INFORMATION PROVIDED ::
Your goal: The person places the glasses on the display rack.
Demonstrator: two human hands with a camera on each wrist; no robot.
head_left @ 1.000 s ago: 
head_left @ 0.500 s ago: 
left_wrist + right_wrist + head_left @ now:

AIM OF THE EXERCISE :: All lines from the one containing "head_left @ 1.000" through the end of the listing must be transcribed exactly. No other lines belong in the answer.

RESPONSE AREA ::
head_left @ 1.000 s ago: 
head_left @ 0.500 s ago: 
left_wrist + right_wrist + head_left @ now:

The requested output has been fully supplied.